Looking at the listing below, retype exactly the lines starting at the one containing "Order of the" and ending at the one containing "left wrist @", both included, and nothing else.

_ _ _

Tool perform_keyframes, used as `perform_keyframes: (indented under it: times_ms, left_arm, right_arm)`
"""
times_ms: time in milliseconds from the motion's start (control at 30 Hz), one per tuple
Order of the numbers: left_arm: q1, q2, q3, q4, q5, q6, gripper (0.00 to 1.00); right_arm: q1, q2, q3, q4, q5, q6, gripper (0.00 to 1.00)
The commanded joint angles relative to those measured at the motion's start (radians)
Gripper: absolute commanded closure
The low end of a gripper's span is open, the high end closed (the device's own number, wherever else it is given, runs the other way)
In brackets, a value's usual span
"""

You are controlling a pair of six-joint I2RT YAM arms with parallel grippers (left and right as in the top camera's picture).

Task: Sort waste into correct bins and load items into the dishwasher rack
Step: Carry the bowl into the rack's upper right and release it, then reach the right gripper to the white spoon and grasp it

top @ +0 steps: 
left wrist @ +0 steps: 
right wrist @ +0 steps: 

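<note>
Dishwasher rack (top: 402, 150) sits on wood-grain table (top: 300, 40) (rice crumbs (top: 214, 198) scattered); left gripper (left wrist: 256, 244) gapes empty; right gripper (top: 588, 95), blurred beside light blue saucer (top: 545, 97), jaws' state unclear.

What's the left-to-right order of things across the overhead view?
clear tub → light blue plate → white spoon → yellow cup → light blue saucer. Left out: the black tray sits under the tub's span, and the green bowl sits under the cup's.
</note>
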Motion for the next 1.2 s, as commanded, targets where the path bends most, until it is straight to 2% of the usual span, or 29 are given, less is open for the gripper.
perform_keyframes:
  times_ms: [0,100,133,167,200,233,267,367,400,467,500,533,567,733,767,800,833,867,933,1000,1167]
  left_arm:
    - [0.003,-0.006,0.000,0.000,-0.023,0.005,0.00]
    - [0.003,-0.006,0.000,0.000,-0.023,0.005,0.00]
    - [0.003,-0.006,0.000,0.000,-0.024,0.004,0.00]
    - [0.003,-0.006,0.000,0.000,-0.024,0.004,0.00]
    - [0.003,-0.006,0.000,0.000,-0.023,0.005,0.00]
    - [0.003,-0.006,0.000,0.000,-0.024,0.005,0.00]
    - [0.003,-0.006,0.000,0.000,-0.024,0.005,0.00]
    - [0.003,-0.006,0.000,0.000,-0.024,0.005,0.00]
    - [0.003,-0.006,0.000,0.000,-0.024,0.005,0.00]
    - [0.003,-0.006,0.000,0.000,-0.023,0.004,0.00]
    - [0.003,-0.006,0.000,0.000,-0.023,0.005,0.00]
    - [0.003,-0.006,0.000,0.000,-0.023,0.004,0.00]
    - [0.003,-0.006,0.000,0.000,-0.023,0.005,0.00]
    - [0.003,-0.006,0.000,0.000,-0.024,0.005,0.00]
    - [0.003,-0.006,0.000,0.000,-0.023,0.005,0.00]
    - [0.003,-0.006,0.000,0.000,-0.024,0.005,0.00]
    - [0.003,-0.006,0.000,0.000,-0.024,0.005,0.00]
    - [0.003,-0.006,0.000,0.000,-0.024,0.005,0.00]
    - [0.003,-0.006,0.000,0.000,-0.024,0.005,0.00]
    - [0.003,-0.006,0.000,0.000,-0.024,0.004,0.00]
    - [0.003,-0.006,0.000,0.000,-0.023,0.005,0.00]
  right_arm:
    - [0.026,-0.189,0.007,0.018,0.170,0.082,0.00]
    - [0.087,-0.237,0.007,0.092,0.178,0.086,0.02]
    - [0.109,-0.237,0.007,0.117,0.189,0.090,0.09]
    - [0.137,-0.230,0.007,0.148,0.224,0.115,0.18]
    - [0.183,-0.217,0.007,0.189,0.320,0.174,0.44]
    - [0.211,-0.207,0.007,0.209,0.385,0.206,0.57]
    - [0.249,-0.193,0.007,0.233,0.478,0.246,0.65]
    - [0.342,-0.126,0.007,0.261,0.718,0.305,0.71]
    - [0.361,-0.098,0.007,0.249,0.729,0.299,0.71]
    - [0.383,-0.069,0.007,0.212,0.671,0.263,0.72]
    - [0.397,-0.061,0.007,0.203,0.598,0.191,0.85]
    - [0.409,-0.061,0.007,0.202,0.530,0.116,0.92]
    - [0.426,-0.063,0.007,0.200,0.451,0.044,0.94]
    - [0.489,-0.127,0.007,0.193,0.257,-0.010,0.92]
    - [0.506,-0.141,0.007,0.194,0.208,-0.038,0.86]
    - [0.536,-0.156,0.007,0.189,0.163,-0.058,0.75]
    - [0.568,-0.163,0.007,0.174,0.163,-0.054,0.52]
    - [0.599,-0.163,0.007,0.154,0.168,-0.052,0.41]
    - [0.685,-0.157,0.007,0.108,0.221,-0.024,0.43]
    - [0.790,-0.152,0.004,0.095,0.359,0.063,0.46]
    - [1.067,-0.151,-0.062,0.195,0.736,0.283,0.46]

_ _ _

Problem solution:
Order of the numbers: left_arm: q1, q2, q3, q4, q5, q6, gripper (0.00 to 1.00); right_arm: q1, q2, q3, q4, q5, q6, gripper (0.00 to 1.00)
The commanded joint angles relative to those measured at the motion's start (radians)
Gripper: absolute commanded closure
The low end of a gripper's span is open, the high end closed (the device's own number, wherever else it is given, runs the other way)
In brackets, a value's usual span
"""

You are controlling a pair of six-joint I2RT YAM arms with parallel grippers (left and right as in the top camera's picture).

Task: Sort waste into correct bins and load items into the dishwasher rack
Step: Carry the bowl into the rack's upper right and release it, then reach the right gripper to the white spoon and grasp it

top @ +0 steps: 
left wrist @ +0 steps: 

No further output is required here.